I'm sitting on a train on my way to London, and I'm ridiculously excited. Today I get to hang out at Bonnier Zaffre, the newest kid on the publishing playground. And this kid has had its Weetabix, already luring in big-time authors such as Lynda La Plante and Wilbur Smith. 

Bonnier Zaffre, part of Bonnier Publishing UK, is the brainchild of CEO Mark Smith. A quick internet search reveals that zaffre is “a blue pigment obtained by roasting cobalt ore (and also) a cobalt blue colour.” Not the most obvious name for a publisher but Mark Smith chose it himself as he is a particular fan of the colour. Smith joined Bonnier in 2014 to start a fiction arm of Bonnier Publishing, itself part of global media group Bonnier AB, a Swedish conglomerate heavily involved in improving the Swedish education system by donating books to schools on a regular basis. The new publishing house has “the entrepreneurial spirit of a start-up, with the financial backing of a parent company with revenues of more than 6 billion euros.”

 
BPL_BZ LOGO.jpg
 

After slipping and sliding my way along Oxford Street (Uggs + wet pavement = broken bones waiting to happen) I find myself in front of a smart redbrick townhouse. I'm greeted by Art Director Nick Stearn, and shown into the main work space.

Despite being a cover designer myself, I have never actually set foot in a publishing house before and I'm curious to see if the décor matches up to my daydreams. It totally does.

A bright, modern, open space with build-in shelves filled with a rainbow of book covers, I'm staring around so much I must seem quite vacant and rude to anyone I meet within the first 10 minutes.

 
The design team

The design team

 

Everyone works together in the same room: editorial, sales, marketing and, my reason for visiting, design. The design department consists of three full-time designers, two freelancers and a production manager. They're clustered together at the far end of the room next to the kitchen, closest to the kettle. (Good work guys!)

 
From left to right: Anneka Sandher, Cherie Chapman, Nick Stearn, Alexandra Allden, Lewis Csizmazia

From left to right: Anneka Sandher, Cherie Chapman, Nick Stearn, Alexandra Allden, Lewis Csizmazia

 

So let's meet the team. First up is Art Director Nick Stearn.
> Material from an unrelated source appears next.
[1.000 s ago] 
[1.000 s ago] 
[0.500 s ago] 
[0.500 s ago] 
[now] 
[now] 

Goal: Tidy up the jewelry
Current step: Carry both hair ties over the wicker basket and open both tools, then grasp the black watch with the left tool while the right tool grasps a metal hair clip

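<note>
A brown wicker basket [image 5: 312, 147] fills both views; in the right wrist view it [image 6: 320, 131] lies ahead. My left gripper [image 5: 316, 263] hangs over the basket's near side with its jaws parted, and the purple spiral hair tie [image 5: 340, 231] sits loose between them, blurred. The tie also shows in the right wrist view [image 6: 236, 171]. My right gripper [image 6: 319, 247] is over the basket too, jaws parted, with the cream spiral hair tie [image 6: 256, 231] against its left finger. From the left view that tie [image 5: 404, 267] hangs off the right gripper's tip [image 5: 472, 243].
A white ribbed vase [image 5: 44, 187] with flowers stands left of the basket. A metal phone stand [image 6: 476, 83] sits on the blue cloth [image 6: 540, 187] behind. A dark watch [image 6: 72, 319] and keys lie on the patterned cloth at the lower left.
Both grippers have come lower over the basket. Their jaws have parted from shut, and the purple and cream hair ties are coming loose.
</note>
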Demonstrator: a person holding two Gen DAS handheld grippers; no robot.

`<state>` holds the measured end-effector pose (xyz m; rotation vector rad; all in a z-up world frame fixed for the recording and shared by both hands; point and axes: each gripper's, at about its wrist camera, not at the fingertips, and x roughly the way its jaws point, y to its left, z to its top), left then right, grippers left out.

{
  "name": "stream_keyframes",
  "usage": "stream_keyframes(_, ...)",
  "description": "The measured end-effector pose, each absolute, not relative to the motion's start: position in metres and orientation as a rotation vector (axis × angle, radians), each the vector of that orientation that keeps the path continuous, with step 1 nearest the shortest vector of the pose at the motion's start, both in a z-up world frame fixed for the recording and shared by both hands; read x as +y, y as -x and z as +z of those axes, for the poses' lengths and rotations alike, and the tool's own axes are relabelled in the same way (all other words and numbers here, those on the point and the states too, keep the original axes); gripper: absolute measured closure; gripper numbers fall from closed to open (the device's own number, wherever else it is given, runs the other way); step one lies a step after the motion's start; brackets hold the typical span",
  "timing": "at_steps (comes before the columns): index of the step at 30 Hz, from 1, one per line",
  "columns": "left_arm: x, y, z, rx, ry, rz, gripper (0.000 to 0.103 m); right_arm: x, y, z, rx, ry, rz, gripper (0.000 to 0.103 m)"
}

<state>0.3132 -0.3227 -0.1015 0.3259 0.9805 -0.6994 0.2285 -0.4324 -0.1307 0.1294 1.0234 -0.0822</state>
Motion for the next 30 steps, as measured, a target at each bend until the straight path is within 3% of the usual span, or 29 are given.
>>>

Stearn has many years of experience in the design business, landing at Bonnier Publishing as a senior designer in 2015. He became art director for Bonnier Zaffre in early 2016. He is responsible for these beauties:

 
NickCovers.jpg
 

Senior designer Alexandra Allden joined Bonnier Zaffre in 2016, after Stearn decided he needed her on his team. “I wanted Alex so I got HR to encourage her, basically, until she came on board.” And no wonder, when you take a look at some of the covers she has produced in her first year.

 
AlexCovers.jpg
 

Full-time designer Cherie Chapman joined the team towards the end of 2016. She treks in from Norfolk every day to design beautiful covers like these, with help from talented illustrators such as Kerby Rosanes (Nevernight) and Alexandra Gunn (Just Jack).

 
CherieCovers.jpg
 

Jamie Taylor is in charge of all things production. He's the one who has to tell the team that the proposed gold-leaf embossed, diamond encrusted cover is not quite financially viable. Keeping track of the spending whilst also delivering a beautiful product is perhaps not as glamorous as book design, but it is absolutely vital for keeping a business afloat.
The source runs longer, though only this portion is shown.